**What to produce:** Precise copying is required. Return the data below in full.
::::::::
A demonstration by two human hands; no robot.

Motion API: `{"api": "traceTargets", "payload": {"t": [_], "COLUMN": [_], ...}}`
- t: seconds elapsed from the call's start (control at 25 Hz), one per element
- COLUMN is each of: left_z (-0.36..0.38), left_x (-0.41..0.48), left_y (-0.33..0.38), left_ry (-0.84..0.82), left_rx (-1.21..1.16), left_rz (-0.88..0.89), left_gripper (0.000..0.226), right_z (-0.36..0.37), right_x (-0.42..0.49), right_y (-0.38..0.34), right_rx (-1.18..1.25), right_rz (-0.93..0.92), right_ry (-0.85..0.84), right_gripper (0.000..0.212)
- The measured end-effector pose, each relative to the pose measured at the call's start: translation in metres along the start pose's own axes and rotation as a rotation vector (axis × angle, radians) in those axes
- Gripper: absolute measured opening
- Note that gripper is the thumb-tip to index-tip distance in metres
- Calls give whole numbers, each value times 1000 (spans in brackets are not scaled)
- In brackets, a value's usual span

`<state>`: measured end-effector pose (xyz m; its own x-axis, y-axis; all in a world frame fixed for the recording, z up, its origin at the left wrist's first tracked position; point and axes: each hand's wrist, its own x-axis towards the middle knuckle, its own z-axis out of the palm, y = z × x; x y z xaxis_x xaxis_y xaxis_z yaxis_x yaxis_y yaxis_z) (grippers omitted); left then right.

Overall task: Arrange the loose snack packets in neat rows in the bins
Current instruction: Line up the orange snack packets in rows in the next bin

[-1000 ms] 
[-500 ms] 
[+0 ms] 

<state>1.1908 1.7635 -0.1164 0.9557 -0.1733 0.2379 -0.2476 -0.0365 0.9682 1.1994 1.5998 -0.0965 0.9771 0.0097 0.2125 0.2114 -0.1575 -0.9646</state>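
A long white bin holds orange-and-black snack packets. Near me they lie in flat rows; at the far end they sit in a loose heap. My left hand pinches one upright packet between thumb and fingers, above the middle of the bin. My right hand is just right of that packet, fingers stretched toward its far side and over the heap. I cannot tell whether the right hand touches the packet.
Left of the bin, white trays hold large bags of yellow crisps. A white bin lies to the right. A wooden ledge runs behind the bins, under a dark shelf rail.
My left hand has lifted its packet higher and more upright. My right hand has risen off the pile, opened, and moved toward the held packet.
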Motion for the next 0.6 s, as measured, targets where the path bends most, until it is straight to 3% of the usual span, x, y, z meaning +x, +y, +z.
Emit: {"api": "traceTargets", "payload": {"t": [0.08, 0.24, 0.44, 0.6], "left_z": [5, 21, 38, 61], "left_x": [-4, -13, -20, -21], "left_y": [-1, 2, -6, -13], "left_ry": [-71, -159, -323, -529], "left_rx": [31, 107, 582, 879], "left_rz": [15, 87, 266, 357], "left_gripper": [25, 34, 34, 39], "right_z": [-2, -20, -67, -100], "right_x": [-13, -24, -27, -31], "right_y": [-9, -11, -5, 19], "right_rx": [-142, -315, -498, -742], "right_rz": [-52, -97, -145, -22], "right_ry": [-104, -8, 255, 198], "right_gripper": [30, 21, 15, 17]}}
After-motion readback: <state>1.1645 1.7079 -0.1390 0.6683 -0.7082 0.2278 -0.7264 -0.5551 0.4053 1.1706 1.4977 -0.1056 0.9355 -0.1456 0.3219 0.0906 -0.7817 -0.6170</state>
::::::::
**Expected answer:**
A demonstration by two human hands; no robot.

Motion API: `{"api": "traceTargets", "payload": {"t": [_], "COLUMN": [_], ...}}`
- t: seconds elapsed from the call's start (control at 25 Hz), one per element
- COLUMN is each of: left_z (-0.36..0.38), left_x (-0.41..0.48), left_y (-0.33..0.38), left_ry (-0.84..0.82), left_rx (-1.21..1.16), left_rz (-0.88..0.89), left_gripper (0.000..0.226), right_z (-0.36..0.37), right_x (-0.42..0.49), right_y (-0.38..0.34), right_rx (-1.18..1.25), right_rz (-0.93..0.92), right_ry (-0.85..0.84), right_gripper (0.000..0.212)
- The measured end-effector pose, each relative to the pose measured at the call's start: translation in metres along the start pose's own axes and rotation as a rotation vector (axis × angle, radians) in those axes
- Gripper: absolute measured opening
- Note that gripper is the thumb-tip to index-tip distance in metres
- Calls give whole numbers, each value times 1000 (spans in brackets are not scaled)
- In brackets, a value's usual span

`<state>`: measured end-effector pose (xyz m; its own x-axis, y-axis; all in a world frame fixed for the recording, z up, its origin at the left wrist's first tracked position; point and axes: each hand's wrist, its own x-axis towards the middle knuckle, its own z-axis out of the palm, y = z × x; x y z xaxis_x xaxis_y xaxis_z yaxis_x yaxis_y yaxis_z) (grippers omitted); left then right.

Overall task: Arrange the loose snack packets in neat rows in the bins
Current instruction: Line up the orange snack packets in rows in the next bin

[-1000 ms] 
[-500 ms] 
[+0 ms] 

<state>1.1908 1.7635 -0.1164 0.9557 -0.1733 0.2379 -0.2476 -0.0365 0.9682 1.1994 1.5998 -0.0965 0.9771 0.0097 0.2125 0.2114 -0.1575 -0.9646</state>
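A long white bin holds orange-and-black snack packets. Near me they lie in flat rows; at the far end they sit in a loose heap. My left hand pinches one upright packet between thumb and fingers, above the middle of the bin. My right hand is just right of that packet, fingers stretched toward its far side and over the heap. I cannot tell whether the right hand touches the packet.
Left of the bin, white trays hold large bags of yellow crisps. A white bin lies to the right. A wooden ledge runs behind the bins, under a dark shelf rail.
My left hand has lifted its packet higher and more upright. My right hand has risen off the pile, opened, and moved toward the held packet.
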Motion for the next 0.6 s, as measured, targets where the path bends most, until it is straight to 3% of the usual span, x, y, z meaning +x, +y, +z.
Emit: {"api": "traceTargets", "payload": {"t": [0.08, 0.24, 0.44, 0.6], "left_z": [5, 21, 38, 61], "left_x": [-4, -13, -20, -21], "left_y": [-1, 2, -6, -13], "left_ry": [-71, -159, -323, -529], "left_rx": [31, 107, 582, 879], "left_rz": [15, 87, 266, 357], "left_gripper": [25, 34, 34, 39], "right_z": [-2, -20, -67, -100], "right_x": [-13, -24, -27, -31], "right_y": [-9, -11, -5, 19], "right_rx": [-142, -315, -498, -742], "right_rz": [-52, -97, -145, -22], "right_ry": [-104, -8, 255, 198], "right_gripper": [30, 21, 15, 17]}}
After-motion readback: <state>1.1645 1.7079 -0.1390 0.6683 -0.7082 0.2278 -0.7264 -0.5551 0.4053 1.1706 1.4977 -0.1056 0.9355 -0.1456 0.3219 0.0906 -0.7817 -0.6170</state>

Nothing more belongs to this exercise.